Queensland’s scandals of corruption have sometimes had national implications. Ted Theodore, former Queensland premier and federal treasurer, was forced to resign in 1930 during an investigation into his finances. Theodore, who was wealthy and controversial, was accused of gaining from the sale of Mungana Mines to the Queensland Government (where he served as premier at the time) for a inflated price.

It was crucial to the timing of this scandal. The timing of the scandal was crucial. The state government initiated its Royal Commission against Theodore only weeks before Labor took office in 1929. The report was delivered shortly before the first budget of the new government. The federal treasurer was forced to step aside at the height of the Great Depression. This, according to historian Joan Beaumont, was a “body blow for the Scullin administration. Theodore lost his chance to influence Australia’s response during the Depression by the time he cleared his name and returned.

Sports Rorts 1.0, in which Bridget McKenzie resigned as a minister under the Morrison government over a generous grant given to a shooting club of which she had been a member, seemed like history repeated on a much larger scale. The Coalition’s 2019 election campaign grants for sports and recreation were in direct contradiction to the advice given by the minister.

Grey areas

When public and private questions are layered over each other, it is even more difficult to understand the complexities of pork-barrelling.
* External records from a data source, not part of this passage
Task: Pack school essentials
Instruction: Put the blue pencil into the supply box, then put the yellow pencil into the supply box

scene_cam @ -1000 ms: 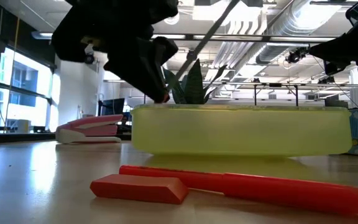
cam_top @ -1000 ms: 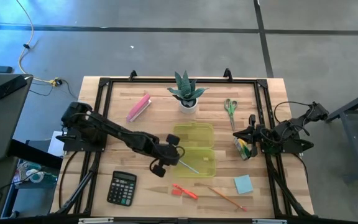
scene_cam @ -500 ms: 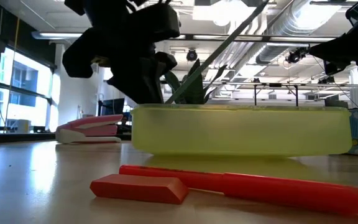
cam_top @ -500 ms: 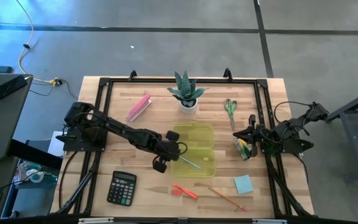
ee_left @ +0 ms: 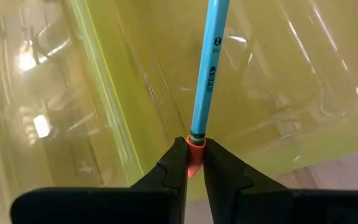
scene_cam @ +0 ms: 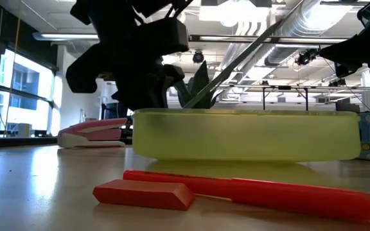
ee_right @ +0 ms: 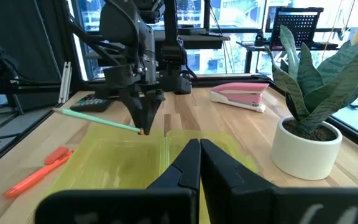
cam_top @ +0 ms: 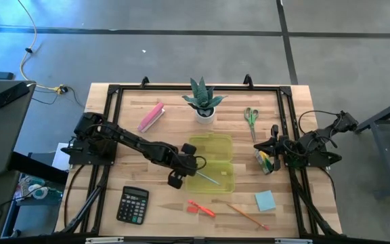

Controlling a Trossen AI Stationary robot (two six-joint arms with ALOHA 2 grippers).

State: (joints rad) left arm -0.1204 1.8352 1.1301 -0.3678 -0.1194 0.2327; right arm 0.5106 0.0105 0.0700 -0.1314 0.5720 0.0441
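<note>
My left gripper [cam_top: 191, 169] [ee_left: 194, 163] hangs over the left rim of the open yellow-green case [cam_top: 212, 163] [scene_cam: 249, 135], shut on the green pencil [cam_top: 207, 179] [ee_left: 207, 74]. The pencil's free end reaches over the case's near half. My right gripper [cam_top: 273, 145] [ee_right: 199, 149] waits shut at the table's right side, beside the small green/yellow block [cam_top: 265, 161]. The red-orange pen tool [cam_top: 202, 208] [scene_cam: 249, 189], orange pencil [cam_top: 247, 215] and light-blue note pad [cam_top: 265, 200] lie flat near the front edge. The green-handled scissors [cam_top: 250, 120] lie at the far right. My left gripper pinches the pencil's orange eraser end [ee_left: 195, 149] between its two fingertips [ee_left: 174, 163], the fingers lying along the pencil's line. The pencil sticks out from the tips toward the table's near right, lifted over the case; whether its point touches the case floor I cannot tell.
A black calculator [cam_top: 133, 204] lies near the front left and a pink oblong bar [cam_top: 151, 116] at the far left. A potted plant [cam_top: 204, 102] stands just beyond the case. A black frame [cam_top: 110, 108] runs around the table's edges.
My left gripper has sunk toward the case's left rim and edged slightly to the table's right, carrying the pencil. In the low view the pencil's slant has flattened step by step. The gripper has stayed shut on it.
</note>
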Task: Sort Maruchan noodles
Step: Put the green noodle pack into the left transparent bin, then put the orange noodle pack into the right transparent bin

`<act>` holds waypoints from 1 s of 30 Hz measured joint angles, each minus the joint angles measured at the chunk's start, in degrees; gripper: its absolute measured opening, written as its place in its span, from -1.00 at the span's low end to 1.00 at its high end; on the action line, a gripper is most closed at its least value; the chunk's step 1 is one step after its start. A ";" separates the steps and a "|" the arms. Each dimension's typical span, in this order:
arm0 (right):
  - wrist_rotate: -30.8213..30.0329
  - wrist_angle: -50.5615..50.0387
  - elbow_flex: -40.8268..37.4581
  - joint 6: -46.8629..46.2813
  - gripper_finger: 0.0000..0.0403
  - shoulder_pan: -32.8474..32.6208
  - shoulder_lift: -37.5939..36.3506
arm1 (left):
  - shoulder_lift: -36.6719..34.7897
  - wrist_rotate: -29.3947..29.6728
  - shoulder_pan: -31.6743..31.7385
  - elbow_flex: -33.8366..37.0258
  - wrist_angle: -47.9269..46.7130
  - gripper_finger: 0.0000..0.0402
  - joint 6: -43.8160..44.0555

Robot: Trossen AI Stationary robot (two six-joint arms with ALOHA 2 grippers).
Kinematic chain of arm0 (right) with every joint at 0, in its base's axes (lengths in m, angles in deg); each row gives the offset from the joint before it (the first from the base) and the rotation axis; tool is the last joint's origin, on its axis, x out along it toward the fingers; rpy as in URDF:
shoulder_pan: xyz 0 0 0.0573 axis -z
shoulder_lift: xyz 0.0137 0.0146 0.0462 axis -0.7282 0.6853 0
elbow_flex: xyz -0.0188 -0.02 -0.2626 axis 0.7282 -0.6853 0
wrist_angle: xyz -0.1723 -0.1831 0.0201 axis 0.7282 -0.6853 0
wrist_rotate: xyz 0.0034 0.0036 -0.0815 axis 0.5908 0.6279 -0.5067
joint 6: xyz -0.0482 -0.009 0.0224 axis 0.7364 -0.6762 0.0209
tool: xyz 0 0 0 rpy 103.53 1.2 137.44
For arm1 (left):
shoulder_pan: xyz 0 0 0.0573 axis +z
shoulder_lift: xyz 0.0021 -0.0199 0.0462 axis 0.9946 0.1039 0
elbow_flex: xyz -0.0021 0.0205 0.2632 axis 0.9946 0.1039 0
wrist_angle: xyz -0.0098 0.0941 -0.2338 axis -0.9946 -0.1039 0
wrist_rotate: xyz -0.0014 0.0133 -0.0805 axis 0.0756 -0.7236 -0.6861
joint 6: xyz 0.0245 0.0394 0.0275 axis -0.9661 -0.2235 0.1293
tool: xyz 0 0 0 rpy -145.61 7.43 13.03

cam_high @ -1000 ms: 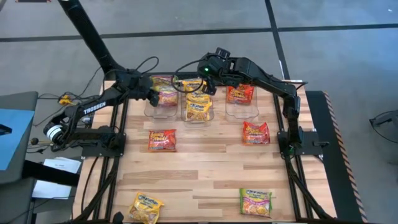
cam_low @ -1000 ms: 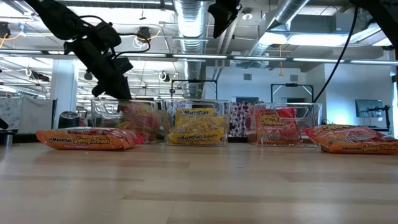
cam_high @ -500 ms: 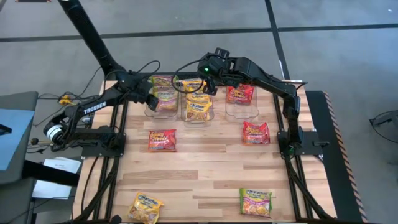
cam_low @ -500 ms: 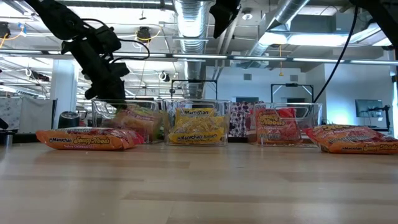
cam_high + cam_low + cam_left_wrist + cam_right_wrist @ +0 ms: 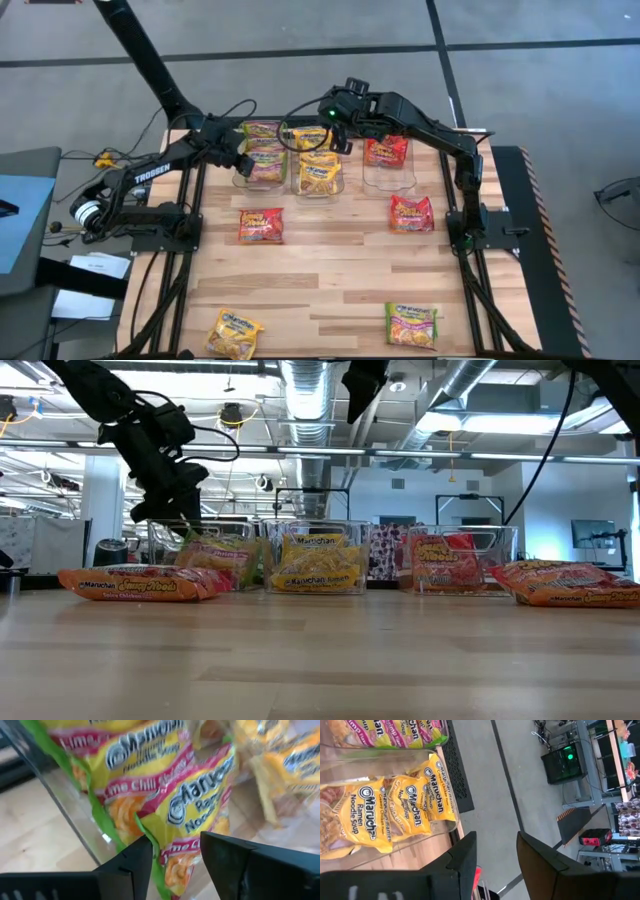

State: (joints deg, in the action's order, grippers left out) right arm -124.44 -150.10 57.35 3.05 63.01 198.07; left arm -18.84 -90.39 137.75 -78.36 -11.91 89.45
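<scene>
On the near table edge a yellow crinkly packet point(image 5: 234, 333) and a green-and-pink one point(image 5: 412, 324) wait unsorted, with two red-orange packets point(image 5: 261, 225) farther in. At the far clear plastic bins point(image 5: 385, 180), my left gripper point(image 5: 243, 158) has just spread its fingers, and the green-and-pink packet point(image 5: 200, 815) has dropped into the left bin: one more sorted. My right gripper point(image 5: 338, 137) hovers open and empty over the middle bin of yellow packets point(image 5: 385, 815).

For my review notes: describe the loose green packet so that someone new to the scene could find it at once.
Start at the wooden table and go to the edge farthest from the three clear bins. Two packets lie there; the green-and-pink packet is the one on the right arm's side. Its green border sets it apart from the yellow packet alongside.
</scene>
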 joint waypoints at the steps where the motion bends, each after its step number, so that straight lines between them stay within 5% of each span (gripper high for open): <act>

Daryl Maguire, NSW Member for Wagga Wagga, convinced Gladys Berejiklian in 2016 to grant $5.5m to a clay-target shooting range within his electorate. The grant was made outside of the normal channels, and the fact that Maguire and Berejiklian were intimately involved in the process led to a conflict-of-interest scandal.
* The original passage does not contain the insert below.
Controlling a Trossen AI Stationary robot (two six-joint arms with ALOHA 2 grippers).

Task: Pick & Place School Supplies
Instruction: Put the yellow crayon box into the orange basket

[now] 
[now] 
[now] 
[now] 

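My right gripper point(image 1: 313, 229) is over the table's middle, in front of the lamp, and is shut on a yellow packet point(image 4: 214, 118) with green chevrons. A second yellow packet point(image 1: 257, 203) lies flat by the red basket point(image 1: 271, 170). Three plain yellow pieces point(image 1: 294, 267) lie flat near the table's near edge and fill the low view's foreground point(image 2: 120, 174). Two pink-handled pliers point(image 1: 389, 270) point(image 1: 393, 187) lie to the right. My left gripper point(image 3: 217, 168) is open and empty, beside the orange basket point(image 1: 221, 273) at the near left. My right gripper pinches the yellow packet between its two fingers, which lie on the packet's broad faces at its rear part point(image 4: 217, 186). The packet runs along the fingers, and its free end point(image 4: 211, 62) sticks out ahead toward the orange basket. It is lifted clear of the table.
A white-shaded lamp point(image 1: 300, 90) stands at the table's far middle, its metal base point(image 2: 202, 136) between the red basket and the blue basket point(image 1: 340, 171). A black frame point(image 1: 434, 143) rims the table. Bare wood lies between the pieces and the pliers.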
Sometimes, however, sex scandals can be newsworthy in their own right, regardless of the public administration. In 1975, Jim Cairns, the Deputy Prime Minister, and Junie Morosi – a member of his staff – were at the center of a scandal.
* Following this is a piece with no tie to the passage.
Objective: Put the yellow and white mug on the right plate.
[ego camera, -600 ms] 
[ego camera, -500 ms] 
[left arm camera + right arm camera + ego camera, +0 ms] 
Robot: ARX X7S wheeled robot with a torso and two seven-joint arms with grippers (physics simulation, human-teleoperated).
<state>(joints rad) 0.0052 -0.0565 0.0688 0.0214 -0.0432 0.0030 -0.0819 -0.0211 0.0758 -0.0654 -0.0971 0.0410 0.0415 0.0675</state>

The media criticized the couple for their extramarital affair while highlighting Morosi’s physical attractiveness.

Cairns suffered from the publicity surrounding their affair. Tom Uren, his friend and former colleague, noted in autobiography there were “irregular” relationships among conservatives which “weren’t exposed in the media”.

In the past, however, conservatives were fair game when it came to sexual exposure. In colonial days, accusations of infidelity in marriage and nepotism colored many conservative politicians’ careers. Graham Berry, an early colonial libertarian in Victoria, quit as treasurer after a select panel inquiry was launched into a previous extramarital affair and the possible bribery that resulted from it. According to his biographer Sean Scalmer, the inquiry dealt a “hammer blow” on this “would-be man.”

Journalists choose when to hide and when to reveal. Media showed they still had this power when BBarnaby was with Vikki Campion, a staffer at the newspaper, and their pregnancy in 2018. They waited for unimpeachable proof and used JJoyce’swords during the marriage equality referendum, where he defended “”raditional””marriage, as a justification.

Why scandals matter

Scandals are important because they reveal the tensions which shape our political process. Our democratic system is characterized by the physical and social distances between voters and their representatives; the privileges accorded ministers in order to perform their duties, and media discretion when deciding what and who becomes scandalous. These include blurred lines of power and privilege.

Ministers must be accountable to the parliament. Ministers who mislead the parliament, or as in the case of Scott Morrison, did not reveal their ministerial appointment to the parliament, undermining the most important constraint of executive power in Australia.

Many innovations have been made in Australian politics to minimize corruption and avoid scandal. Monique Ryan, an independent MP, introduced a private member’s bill in late 2023 to curb lobbying and make ministerial diary public. If it passes, this will bring to light another gray area in Australian politics.